Muscat – Iran and Saudi Arabia thanked Oman and Iraq for facilitating talks between the two, which led to resumption of diplomatic relations.
In Friday’s statement, Iran and Saudi Arabia said they “thank the Republic of Iraq and the Sultanate of Oman for hosting the talks held between the two sides in 2021 and 2022 as well as the leaders and government of the People’s Republic of China for hosting and supporting the talks held in that country”.
Welcoming the trilateral statement, Oman hoped that resumption of ties will contribute to strengthening the pillars of security and stability in the region and consolidating positive and constructive cooperation that benefit all peoples of the region and the world.
H E Sayyid Badr al Busaidi, Foreign Minister, received a phone call from his Iranian counterpart Hossein Amir-Abdollahian on Friday, when the latter thanked Oman for hosting Saudi-Iran talks in Muscat, which culminated in the agreement to resume diplomatic relations.
Iran, Saudi to restore ties
Regional powerhouses Iran and Saudi Arabia agreed on Friday to restore ties and reopen diplomatic missions in a surprise, Chinese-brokered announcement that could have wide-ranging implications across the Middle East.
In a trilateral statement, Iran and Saudi Arabia said they would reopen embassies and missions within two months and implement security and economic cooperation deals signed more than 20 years ago.
Riyadh cut ties after Iranian protesters attacked Saudi diplomatic missions in 2016 following the Saudi execution of revered Shiite cleric Nimr al-Nimr – just one in a series of flashpoints between the two longstanding rivals.
Friday’s announcement, which follows five days of previously unannounced talks in Beijing and several rounds of dialogue in Iraq and Oman, caps a broader realignment and efforts to ease tensions in the region.
“Following talks, the Islamic Republic of Iran and the Kingdom of Saudi Arabia have agreed to resume diplomatic relations and reopen embassies and missions within two months,” said the joint statement, which was published by both countries’ official media.

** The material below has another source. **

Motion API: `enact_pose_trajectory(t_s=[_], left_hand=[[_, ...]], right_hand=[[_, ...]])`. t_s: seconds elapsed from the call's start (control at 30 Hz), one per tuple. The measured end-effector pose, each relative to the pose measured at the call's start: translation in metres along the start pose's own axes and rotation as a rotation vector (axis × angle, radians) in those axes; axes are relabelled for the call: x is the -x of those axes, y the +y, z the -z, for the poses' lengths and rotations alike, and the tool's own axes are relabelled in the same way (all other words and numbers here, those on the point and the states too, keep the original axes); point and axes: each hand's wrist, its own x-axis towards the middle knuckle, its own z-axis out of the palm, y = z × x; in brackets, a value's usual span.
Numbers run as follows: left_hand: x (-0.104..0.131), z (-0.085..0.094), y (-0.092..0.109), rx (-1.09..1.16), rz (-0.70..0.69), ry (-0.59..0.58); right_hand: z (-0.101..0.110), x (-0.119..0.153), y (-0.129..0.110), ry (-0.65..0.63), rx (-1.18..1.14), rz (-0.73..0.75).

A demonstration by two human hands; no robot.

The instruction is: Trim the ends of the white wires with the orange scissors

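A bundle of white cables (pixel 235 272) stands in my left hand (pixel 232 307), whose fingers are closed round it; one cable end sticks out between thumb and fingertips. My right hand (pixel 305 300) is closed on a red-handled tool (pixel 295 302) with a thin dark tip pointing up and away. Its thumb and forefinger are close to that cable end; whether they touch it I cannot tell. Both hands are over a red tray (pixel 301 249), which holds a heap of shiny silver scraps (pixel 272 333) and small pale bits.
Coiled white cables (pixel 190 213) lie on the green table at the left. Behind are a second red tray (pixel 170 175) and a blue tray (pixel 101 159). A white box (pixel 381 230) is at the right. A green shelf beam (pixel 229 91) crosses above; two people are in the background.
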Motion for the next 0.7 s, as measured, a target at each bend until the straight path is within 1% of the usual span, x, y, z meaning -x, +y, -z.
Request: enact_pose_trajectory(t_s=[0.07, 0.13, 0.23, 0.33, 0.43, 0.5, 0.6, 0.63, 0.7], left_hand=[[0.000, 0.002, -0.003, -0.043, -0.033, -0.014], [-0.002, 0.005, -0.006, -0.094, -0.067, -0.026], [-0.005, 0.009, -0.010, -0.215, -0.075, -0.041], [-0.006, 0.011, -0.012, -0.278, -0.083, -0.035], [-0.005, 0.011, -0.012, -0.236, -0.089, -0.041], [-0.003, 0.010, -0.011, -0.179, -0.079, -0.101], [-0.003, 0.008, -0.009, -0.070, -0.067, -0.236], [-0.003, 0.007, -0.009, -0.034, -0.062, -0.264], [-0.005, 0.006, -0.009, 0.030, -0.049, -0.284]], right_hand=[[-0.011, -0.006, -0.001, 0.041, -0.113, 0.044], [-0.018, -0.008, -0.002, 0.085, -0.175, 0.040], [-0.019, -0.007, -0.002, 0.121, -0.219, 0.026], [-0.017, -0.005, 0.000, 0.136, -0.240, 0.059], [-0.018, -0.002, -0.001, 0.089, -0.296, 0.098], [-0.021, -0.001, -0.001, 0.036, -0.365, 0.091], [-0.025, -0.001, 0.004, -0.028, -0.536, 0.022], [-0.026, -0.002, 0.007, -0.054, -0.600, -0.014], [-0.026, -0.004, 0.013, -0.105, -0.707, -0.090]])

The detente between Saudi Arabia, the world’s biggest oil exporter, and Iran, a pariah for Western governments over its nuclear activities, has the potential to reshape relations across the region.
Iran and Saudi Arabia support rival sides in several conflict zones including Yemen, where the Huthi rebels are backed by Tehran and Riyadh leads a military coalition supporting the government. The two sides also vie for influence in Syria, Lebanon and Iraq.
“It kind of sets the scene for the region’s two superpowers to start to hash out their differences,” said Dina Esfandiary of the International Crisis Group.
“The potential downside of that, of course, is that if they are the ones who are divvying up the region and sorting things out amongst themselves, you start to lose sight of regional contexts and grievances, which could potentially be problematic.”
Iran’s Foreign Minister Hossein Amir-Abdollahian welcomed the rapprochement and said Tehran will “actively prepare other regional initiatives”.
He tweeted, “The return to normal relations between Tehran and Riyadh offers great opportunities to the two countries, the region and the Muslim world.”
Saudi Arabia’s top diplomat Prince Faisal bin Farhan al Saud said the agreement stems from the kingdom’s preference for “political solutions and dialogue” – an approach it wants to see become the norm in the region.
The White House welcomed the deal, but said it remains to be seen whether the Iranians will “meet their obligations”.